The lines to copy are those in the listing below that contain the word "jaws".
┌────────
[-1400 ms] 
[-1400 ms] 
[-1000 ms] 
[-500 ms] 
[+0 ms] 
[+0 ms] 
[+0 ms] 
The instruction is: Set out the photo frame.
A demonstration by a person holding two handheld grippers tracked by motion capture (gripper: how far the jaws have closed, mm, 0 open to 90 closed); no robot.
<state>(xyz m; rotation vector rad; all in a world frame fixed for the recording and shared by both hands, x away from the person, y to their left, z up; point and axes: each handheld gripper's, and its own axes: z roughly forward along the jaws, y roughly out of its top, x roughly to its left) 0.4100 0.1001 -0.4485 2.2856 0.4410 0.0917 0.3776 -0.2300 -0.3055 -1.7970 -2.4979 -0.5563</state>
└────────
▶ [RESULT OF THE EXERCISE]
A demonstration by a person holding two handheld grippers tracked by motion capture (gripper: how far the jaws have closed, mm, 0 open to 90 closed); no robot.
<state>(xyz m; rotation vector rad; all in a world frame fixed for the recording and shared by both hands, x away from the person, y to their left, z up; point and axes: each handheld gripper's, and its own axes: z roughly forward along the jaws, y roughly out of its top, x roughly to its left) 0.4100 0.1001 -0.4485 2.2856 0.4410 0.0917 0.3776 -0.2300 -0.3055 -1.7970 -2.4979 -0.5563</state>

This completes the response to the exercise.